= Yih-Hsing Pao =

Chinese-born American mechanical engineer (1930–2013)

Yih-Hsing Pao (鮑亦興; 19 January 1930 – 18 June 2013) was a Chinese-born American mechanical engineer.

==Early life, education, and career in the United States==
Pao was born in Nanjing on 19 January 1930. His education and early life were impacted by the Second Sino-Japanese War and the Chinese Civil War. The Pao family moved from Nanjing to Chongqing following the Marco Polo Bridge Incident. His mother taught Pao and his younger brother Michael to read the Four Books. Pao attended National Chiao Tung University, then based in Shanghai, for two years. During his time in Shanghai, there were frequent student-led protests supportive of democracy, and he was a member of the student government. Later, his family relocated from Guangzhou to Taiwan. Pao followed them to Taiwan via ship on 30 April 1949, and subsequently graduated in 1952 from National Taiwan University with a degree in civil engineering. He received a scholarship from Rensselaer Polytechnic Institute to pursue graduate study in mechanics, and his father borrowed money to pay for Pao's airfare of US$600. Pao completed his master's degree and continued on to doctoral study in applied mechanics, specializing in wave propagation in solids, at Columbia University. Before formally obtaining his doctorate in 1959, Pao joined the Cornell University faculty in 1958. In 1985, he was appointed to the J. C. Ford Professorship, a title he retained until retirement and emeritus status in 2000.

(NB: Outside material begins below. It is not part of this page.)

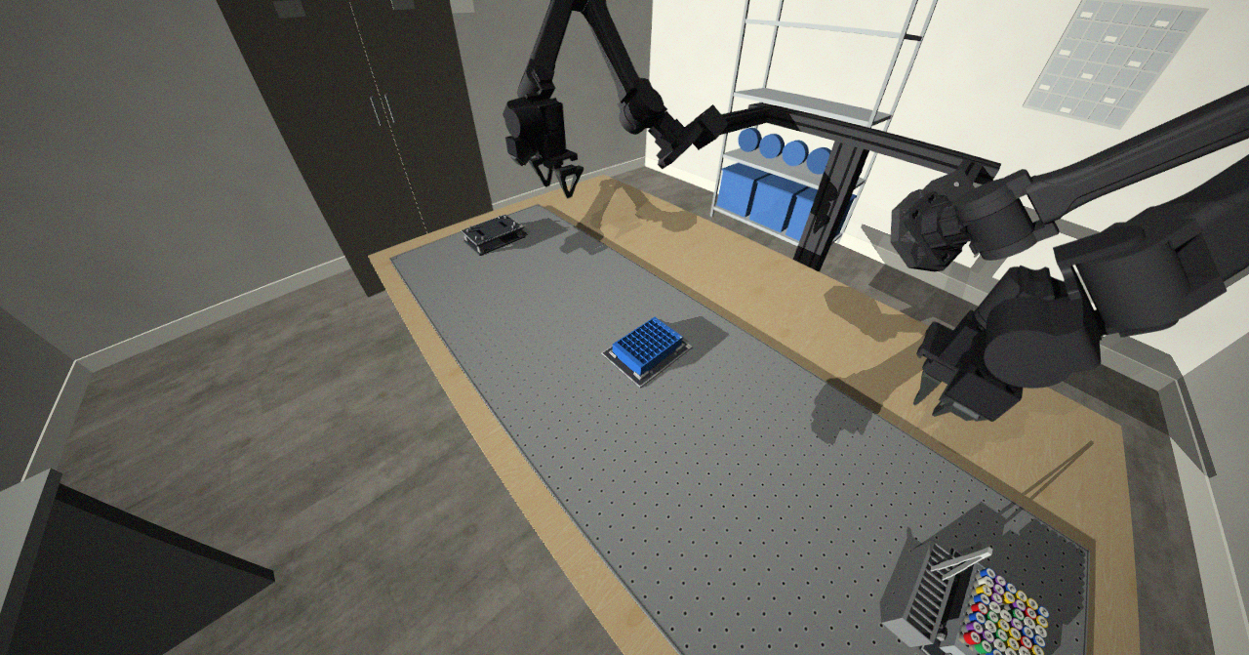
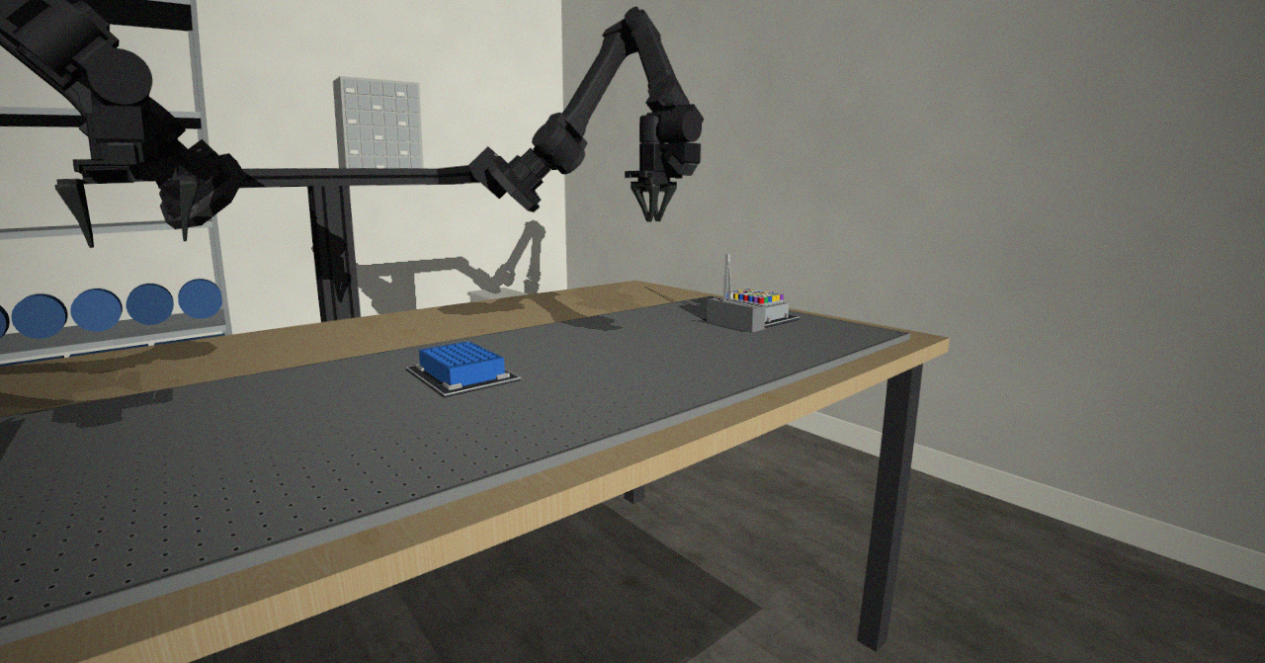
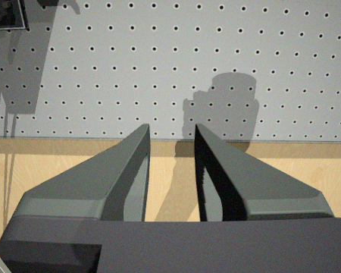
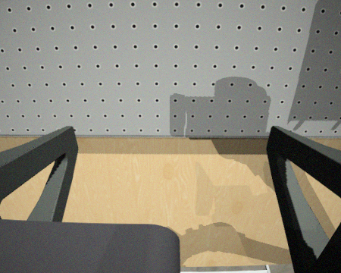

==Career in China and Taiwan==
At the invitation of Li Kwoh-ting in 1983, Pao returned to Taiwan to serve as founding leader of the Institute of Applied Mechanics at National Taiwan University. Between 1992 and 1995, he served as president of the Chinese Society of Theoretical and Applied Mechanics, based in Taipei. In 2009, Pao was formally appointed a Distinguished Research Chair Professor within NTU's Institute of Applied Mechanics. From 2003, he had held a professorship at the College of Civil Engineering and Architecture within Zhejiang University in China.

==Honors and awards==
Pao's honors and awards included election as member of the United States National Academy of Engineering in 1985, and an equivalent honor from Taiwan's Academia Sinica in 1986. He participated in the Humboldt Research Award Programme and is a recipient of the Humboldt Foundation's Senior Scientist Award. In 2001, Pao won Presidential Science Prize for Applied Sciences. A conference was held in Taipei to mark Pao's 80th birthday in 2010, and the presented papers, alongside some of Pao's own works, were compiled into a Festschrift titled From Waves in Complex Systems to Dynamics of Generalized Continua, published in 2011.

==Personal life==
Pao was diagnosed with retinitis pigmentosa in 1980. The condition caused him to become blind.

Pao was married to Amelia, with whom he raised three children, Winston, May, and Sophie. He died on 18 June 2013.